In 2001, Nicole Kidman finally received her first Oscar nomination for best actress, only the Academy got it wrong like they often do and nominated her for the wrong film. Her nod should have been for The Others, a creepy, stylish ghost story that has slipped into the background of horror films, but should be considered a modern day classic of the genre.

Grace (Nicole Kidman) lives with her two young children, Nicholas (James Bentley) and Anne (Alakina Mann), in a large, isolated mansion. The servants have run off and her husband has not returned from the war and is presumed to be dead. Three servants, Mrs. Mills (Fionnula Flanagan), the deaf mute Lydia (Elaine Cassidy), and Mr. Tuttle (Eric Sykes) come to the house looking for work. Grace thinks they have come in response to her advertisement and they go along with the notion in order to get hired. Grace has very strict rules the servants must follow due to the children’s rare condition which makes them averse to sunlight to the point where it could kill them if exposed. Curtains are always drawn with the only light coming from dim candles and lamps which do not threaten the children’s condition. Odd noises are heard, doors are opened and closed by themselves, and Anne claims to have spoken to a young boy named Victor. From here it is a guessing game as to what is there, who is a part of it, and what is or isn’t really happening.

The film has some likeness to Henry James’s classic novella, “The Turn of the Screw,” but writer/director Alejandro Amenabar takes his story far beyond that with twists and turns, suspense, and moments of fright that are classically scary and keep the viewer anticipating.

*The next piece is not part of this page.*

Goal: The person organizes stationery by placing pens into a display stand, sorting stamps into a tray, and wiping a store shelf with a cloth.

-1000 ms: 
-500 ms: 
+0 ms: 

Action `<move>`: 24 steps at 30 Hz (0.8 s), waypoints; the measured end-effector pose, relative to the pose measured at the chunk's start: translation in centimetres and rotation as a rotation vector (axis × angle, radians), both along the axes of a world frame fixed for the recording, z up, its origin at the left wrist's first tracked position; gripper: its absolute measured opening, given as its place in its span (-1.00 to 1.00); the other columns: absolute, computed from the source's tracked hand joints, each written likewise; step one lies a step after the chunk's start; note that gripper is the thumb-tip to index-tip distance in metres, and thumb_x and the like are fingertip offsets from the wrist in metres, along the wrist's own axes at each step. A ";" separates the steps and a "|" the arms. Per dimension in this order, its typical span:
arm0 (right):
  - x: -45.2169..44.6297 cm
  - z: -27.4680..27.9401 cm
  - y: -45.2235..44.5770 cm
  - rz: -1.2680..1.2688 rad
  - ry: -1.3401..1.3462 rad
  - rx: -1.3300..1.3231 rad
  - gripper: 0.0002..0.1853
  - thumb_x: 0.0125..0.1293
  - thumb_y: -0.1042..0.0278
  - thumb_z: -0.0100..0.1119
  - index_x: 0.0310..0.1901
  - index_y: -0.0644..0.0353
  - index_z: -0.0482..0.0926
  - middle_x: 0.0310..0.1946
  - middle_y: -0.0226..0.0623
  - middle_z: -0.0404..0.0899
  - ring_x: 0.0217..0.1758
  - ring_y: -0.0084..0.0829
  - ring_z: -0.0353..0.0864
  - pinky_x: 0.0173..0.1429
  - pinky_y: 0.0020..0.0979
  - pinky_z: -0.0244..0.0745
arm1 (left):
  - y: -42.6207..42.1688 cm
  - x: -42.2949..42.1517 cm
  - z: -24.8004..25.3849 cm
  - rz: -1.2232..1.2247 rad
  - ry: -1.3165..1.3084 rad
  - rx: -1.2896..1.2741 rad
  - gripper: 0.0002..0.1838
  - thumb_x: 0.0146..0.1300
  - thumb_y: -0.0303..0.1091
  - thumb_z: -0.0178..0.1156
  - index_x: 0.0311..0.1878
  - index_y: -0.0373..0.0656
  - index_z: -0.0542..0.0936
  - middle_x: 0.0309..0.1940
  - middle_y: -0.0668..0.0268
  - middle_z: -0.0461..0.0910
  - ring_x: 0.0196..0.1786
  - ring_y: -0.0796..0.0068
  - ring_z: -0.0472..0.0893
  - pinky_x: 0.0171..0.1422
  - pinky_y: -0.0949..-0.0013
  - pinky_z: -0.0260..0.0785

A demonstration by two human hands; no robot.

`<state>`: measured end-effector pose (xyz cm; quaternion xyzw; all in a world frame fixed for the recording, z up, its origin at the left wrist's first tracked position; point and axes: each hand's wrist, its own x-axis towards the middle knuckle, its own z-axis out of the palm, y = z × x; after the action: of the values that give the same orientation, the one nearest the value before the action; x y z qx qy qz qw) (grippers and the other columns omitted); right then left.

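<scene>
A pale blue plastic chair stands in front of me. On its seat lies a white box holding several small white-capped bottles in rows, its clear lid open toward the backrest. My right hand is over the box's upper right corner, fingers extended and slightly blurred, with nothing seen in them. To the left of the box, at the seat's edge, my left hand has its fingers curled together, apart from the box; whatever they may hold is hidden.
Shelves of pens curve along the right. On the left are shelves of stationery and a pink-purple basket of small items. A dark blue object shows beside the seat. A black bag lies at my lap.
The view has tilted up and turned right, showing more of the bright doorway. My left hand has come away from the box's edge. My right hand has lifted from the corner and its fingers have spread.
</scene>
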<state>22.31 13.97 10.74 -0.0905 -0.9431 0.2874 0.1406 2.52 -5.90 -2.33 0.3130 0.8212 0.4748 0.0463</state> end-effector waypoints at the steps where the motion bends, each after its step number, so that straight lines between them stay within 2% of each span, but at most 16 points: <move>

There are several fascinating qualities to the film including the children’s unique condition that keeps them out of the light, the expressiveness of the lamplights in the dark, and the ghost like paleness of the children (before excessively pale children began showing up in every other horror film). Indeed, light and the absence of it is an important motif in the film. So much of the film seems shrouded in secrecy. Much of the dialogue is spoken just above a whisper; the house is drenched in fog, cold and grey, cutting them off from everything else. Amenabar achieves a mystical quality and creates a combination of a fairy tale and ghost story. The cinematography, art and set decoration, sound, costumes, and visual effects are all brilliant, contributing to the film’s atmosphere and overall effect.

As mentioned before, Kidman is exceptional as the hyper tense mother, Grace, but Alakina Mann and James Bentley are equally impressive as her children, Anne and Nicholas, and it is them that we find ourselves most interested in as they not only often battle their own fears, but their mother’s neurotic behavior as well.

There have been few truly scary horror films that have not resorted to gore, violence, and exploitation. The Others shows that a film can still be made that can frighten without the buckets of blood and cheap gimmicks that inhabit many of today’s horror flicks.